• **WHAT TO DO**
When you reach the line containing "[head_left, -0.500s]" in the entries below, start writing out each line exactly, and stop after the line containing "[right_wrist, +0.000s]".

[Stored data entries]
%%

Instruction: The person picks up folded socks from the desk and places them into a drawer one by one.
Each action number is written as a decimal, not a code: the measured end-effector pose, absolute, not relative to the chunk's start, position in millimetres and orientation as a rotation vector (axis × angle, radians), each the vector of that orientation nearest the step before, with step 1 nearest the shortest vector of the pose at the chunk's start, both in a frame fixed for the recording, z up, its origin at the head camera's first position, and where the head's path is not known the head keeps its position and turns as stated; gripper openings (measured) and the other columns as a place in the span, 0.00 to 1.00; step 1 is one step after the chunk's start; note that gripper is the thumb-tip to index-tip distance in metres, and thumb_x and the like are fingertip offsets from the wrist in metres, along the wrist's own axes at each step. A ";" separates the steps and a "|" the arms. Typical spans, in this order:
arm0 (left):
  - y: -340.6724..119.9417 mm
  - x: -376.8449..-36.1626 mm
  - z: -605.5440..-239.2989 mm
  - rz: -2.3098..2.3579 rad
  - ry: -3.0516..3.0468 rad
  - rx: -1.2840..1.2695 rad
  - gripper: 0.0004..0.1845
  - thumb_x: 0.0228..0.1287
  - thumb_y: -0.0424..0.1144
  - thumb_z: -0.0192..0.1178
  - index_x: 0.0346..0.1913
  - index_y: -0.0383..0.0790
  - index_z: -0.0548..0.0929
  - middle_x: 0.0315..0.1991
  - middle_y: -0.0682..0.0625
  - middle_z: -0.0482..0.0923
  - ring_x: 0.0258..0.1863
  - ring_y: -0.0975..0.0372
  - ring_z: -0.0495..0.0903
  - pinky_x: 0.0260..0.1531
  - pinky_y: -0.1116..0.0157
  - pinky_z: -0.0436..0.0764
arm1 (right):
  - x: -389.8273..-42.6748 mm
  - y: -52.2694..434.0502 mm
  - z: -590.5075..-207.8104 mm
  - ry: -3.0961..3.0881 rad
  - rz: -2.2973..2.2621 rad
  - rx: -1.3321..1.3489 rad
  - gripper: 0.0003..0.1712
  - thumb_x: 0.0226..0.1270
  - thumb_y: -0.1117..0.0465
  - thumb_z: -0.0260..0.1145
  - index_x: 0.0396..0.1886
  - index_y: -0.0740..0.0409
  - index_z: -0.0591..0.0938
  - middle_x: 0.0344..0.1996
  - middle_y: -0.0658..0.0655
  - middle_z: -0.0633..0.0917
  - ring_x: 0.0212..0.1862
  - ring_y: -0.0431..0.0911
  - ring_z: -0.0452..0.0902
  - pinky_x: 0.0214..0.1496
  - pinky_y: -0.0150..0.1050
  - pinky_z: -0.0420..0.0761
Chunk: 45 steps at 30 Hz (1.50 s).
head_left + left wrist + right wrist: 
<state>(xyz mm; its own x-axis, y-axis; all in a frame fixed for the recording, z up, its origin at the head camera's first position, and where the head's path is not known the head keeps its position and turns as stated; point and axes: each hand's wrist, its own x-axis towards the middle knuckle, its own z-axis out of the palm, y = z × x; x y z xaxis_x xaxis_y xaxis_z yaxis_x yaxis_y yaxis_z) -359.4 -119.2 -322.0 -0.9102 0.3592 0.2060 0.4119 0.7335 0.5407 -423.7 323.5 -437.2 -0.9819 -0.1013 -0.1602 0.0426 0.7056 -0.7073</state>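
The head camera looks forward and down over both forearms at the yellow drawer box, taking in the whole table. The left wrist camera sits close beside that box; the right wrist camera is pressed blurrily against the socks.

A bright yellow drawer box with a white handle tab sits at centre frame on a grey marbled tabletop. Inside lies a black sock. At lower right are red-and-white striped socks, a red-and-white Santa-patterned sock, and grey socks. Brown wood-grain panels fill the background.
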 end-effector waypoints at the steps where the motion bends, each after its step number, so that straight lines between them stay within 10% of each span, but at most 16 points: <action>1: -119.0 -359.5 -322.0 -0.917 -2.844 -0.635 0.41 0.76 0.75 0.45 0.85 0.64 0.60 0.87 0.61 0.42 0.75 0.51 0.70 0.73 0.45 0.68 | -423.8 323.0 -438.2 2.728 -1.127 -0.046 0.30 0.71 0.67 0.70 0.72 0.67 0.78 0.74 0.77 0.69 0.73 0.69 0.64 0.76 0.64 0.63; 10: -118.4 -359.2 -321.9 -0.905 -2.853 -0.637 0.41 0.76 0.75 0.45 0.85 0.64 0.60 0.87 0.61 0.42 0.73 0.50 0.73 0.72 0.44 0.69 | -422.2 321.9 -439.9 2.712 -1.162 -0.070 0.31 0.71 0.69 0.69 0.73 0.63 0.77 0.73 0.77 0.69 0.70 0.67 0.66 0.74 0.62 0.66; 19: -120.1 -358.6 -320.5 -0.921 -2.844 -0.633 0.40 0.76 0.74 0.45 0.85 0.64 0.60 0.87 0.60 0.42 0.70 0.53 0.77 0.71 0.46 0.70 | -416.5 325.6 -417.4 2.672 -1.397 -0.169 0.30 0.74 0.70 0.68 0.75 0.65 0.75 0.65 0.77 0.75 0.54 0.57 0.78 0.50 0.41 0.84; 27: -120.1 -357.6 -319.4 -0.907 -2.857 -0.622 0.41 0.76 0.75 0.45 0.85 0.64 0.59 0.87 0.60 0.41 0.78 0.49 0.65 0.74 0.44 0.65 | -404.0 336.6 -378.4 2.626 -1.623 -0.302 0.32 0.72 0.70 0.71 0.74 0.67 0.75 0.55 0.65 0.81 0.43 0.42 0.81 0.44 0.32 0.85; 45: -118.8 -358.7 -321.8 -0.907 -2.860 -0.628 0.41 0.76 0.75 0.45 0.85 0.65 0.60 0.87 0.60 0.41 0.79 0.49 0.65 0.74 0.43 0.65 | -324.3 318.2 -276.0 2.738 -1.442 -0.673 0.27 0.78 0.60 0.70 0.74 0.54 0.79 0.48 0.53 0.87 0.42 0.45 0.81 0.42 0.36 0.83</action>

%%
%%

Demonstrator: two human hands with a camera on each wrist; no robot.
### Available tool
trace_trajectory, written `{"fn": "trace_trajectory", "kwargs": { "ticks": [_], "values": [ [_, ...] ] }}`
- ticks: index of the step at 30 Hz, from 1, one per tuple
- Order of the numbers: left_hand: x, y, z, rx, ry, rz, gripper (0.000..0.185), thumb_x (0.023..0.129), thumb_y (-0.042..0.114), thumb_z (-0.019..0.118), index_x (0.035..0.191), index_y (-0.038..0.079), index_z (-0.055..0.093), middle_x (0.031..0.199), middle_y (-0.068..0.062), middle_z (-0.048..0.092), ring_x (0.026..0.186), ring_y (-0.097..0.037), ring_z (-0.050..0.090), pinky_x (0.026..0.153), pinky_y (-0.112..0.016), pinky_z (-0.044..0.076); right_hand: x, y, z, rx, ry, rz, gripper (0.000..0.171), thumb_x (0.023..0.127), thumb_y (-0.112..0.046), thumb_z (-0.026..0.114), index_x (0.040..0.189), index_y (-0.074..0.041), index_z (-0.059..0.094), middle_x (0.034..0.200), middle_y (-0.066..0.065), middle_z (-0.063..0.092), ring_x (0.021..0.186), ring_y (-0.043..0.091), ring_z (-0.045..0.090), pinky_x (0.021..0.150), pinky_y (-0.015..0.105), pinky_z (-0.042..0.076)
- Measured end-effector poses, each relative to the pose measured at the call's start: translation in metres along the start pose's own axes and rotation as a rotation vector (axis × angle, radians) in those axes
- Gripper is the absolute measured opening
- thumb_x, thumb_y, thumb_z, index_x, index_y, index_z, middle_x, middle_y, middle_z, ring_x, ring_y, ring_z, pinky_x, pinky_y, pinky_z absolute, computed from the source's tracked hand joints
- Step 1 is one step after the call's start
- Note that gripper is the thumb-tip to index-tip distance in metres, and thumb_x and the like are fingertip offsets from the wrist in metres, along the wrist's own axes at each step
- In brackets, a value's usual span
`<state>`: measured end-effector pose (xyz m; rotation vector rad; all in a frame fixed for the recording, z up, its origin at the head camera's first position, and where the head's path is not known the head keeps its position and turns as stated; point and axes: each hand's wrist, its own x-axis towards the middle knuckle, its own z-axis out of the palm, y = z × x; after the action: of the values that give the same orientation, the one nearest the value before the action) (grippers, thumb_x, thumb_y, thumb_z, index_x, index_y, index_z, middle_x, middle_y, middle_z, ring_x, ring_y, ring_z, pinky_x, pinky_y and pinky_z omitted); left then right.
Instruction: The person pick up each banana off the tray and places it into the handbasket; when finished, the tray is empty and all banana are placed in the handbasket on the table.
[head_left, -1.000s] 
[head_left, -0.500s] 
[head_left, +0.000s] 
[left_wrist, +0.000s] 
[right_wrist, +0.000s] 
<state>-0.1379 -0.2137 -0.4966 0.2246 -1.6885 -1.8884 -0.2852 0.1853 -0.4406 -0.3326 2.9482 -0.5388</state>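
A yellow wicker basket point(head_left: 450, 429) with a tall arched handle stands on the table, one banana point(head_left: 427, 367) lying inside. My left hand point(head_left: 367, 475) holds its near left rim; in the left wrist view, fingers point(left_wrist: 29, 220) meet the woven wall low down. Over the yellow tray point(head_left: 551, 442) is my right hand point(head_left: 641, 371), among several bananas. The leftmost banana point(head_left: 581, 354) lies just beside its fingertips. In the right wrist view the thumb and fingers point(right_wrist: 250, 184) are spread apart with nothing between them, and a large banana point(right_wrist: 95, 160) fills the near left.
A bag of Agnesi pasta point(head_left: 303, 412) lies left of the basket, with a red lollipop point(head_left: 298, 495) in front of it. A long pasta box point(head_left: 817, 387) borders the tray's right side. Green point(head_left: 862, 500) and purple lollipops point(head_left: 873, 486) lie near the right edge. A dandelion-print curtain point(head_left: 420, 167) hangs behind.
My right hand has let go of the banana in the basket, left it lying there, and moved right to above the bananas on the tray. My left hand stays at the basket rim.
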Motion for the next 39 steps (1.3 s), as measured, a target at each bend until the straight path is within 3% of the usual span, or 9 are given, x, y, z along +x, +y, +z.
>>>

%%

• **TASK RESPONSE**
[head_left, -0.500s] 
[head_left, +0.000s] 
[left_wrist, +0.000s] 
[right_wrist, +0.000s] 

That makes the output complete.